The truth is that, like most of us, I serve the commons better out of bed.

I’ve not been spat on, but I’ve drunk the Mayor of London’s piss a thousand times, hardly dilute, fresh from the sterile beaker: proof of the mayor’s regard for my work, and for all in Immigration.

The boys worry at the problem of my virginity as at a stubborn shoelace. Only children seem perturbed, still, by the speed of our nation’s social transformation, though there’s no great secret about it. It is an ordinary thing, to prize the common good, when food is scarce, and we must husband what we have, and guard ourselves against competitors. The scrumpy raids of the apple-thieving French. Belgian rape oil-tappers sneaking in at dusk along the Ald and the Ore in shallow craft. Predatory bloods with their fruit baskets climbing the wires and dodging the mines of the M25 London Orbital.

Kent’s the nation’s garden still, for all its bees are dead, and we defend it as best we can, with tasers and wire-and-paper drones, klaxons, and farmer’s sons gone vigilante, semi-legal, badged with the crest while warned to do no Actual Bodily Harm.

(“Here, drink the mayoral blessing!

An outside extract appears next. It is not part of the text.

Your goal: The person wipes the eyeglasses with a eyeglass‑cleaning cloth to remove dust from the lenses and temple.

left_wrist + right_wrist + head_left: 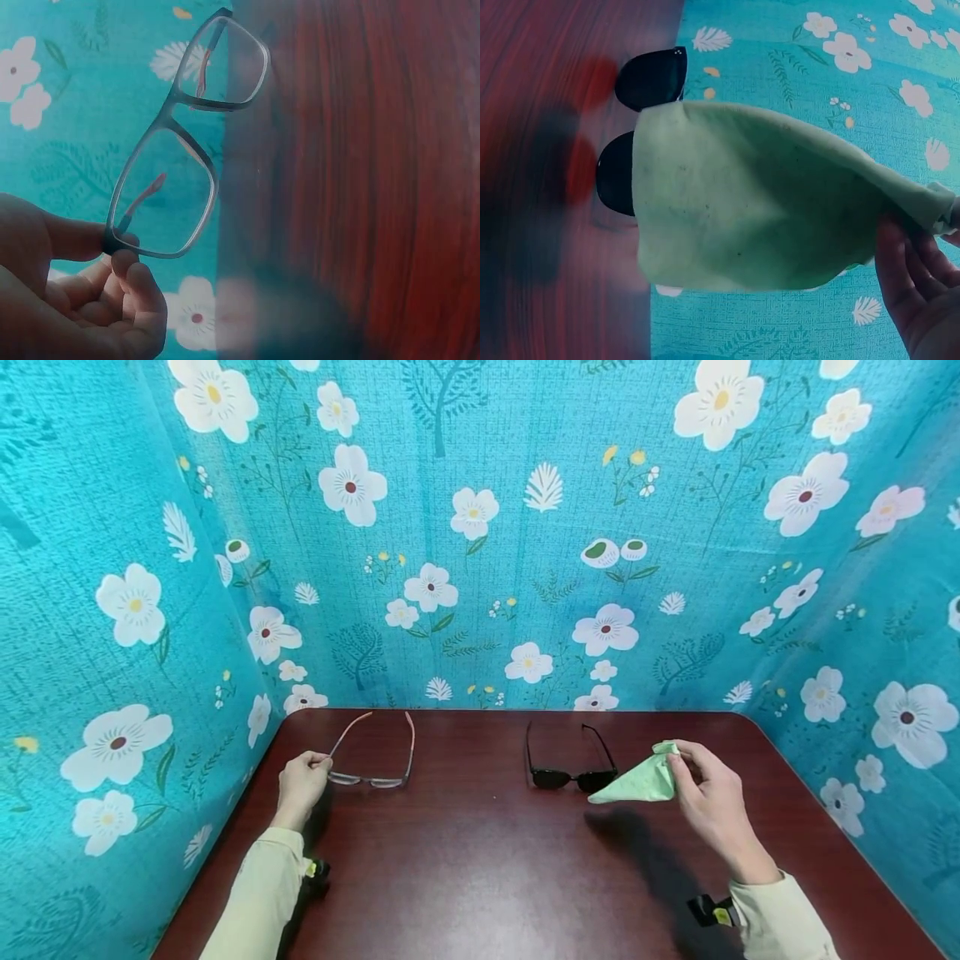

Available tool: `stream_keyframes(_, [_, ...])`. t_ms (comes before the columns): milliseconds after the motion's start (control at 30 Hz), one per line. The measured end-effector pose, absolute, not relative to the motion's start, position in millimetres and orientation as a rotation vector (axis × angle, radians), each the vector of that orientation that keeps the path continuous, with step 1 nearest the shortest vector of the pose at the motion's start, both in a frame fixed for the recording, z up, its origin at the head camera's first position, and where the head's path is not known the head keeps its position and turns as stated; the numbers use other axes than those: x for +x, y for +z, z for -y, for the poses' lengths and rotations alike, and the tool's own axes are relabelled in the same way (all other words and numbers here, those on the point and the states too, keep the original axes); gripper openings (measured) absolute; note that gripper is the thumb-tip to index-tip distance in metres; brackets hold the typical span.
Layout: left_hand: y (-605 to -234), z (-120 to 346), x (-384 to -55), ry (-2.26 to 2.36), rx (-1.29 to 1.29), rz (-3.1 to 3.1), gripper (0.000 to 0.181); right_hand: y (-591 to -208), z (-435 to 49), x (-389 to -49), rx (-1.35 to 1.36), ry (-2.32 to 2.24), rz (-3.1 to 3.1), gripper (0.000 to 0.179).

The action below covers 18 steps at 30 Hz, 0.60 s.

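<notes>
My left hand (pixel 302 783) pinches the outer corner of clear eyeglasses (pixel 367 781) at the table's left, their temples unfolded toward the back. In the left wrist view, thumb and fingertips hold the dark frame (pixel 171 109) near its hinge. On the right, a light green cloth (pixel 641 781) hangs from the thumb and fingers of my right hand (pixel 712 789). Dark sunglasses (pixel 551 778) stand behind the cloth with temples unfolded. The right wrist view shows the cloth (pixel 735 202) covering part of the sunglasses (pixel 652 79).
The dark red wooden table (pixel 465 860) has rounded back corners. A turquoise flowered curtain (pixel 480 585) rises along its back and both sides. Small dark devices (pixel 712 911) are worn at the wrists.
</notes>
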<state>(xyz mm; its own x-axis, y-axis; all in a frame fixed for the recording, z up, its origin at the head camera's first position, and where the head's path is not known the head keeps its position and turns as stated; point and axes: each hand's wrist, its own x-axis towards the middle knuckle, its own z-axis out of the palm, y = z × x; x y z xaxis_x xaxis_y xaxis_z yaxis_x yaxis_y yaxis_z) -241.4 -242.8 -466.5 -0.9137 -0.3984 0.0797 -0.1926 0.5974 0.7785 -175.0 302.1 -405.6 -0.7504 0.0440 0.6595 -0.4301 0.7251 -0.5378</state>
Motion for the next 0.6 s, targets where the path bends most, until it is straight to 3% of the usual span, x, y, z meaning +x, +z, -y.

The apple harvest’s saved!” I take the piss into my mouth and spray. The young lads at their screens jump up and cheer, slap backs, come scampering over for that touch of divine wet. Only children find this strange. The rest of us, if I am typical (and why would I not be?) are more relieved, I think, rid at last of all the empty and selfish promises of our former estate.)

So then. Hands on wheel. Eye to the mirrors. Brain racing. I make my Important Reply:

“One man can seed a hundred women.” Like embarrassed grown-ups everywhere, I seek solace in the science. This’ll fox them, this’ll stop their questions. “And so, within a very little time, we are all brothers.”

“And sisters.”

“Sisters too, sometimes.” This I’ll allow. “And so, being kin, we have no need to breed stock of our own, being that our genes are shared among our brothers. We’ll look instead after our kin, feed and protect our mayor, give him our girls, receive his blessing.”

“Like the bees.”

Yes. “Like the bees we killed.”

In northern Asia, where food’s not quite so scarce, they laugh at us, I think, and how we’ve changed – great, venerated Europe! Its values adapting now to a new, less flavoursome environment. (“Come. Eat your gruel. Corn syrup’s in the jar.”) They are wrong to laugh. The irony of our estate is not lost on us. We know what we’ve become, and why. From this vantage, we can see the lives we led before for what they were: lonely, and selfish, and without respect.

Chichester’s towers blink neon pink against the dying day. It’s been a good excursion, all told, this airfield opening. Memorable, and even fun, for all the queues and waiting. It’s not every day you see your mayor.

“How come we killed the bees?”

“An accident, of course. Bill, no one meant to kill the bees.”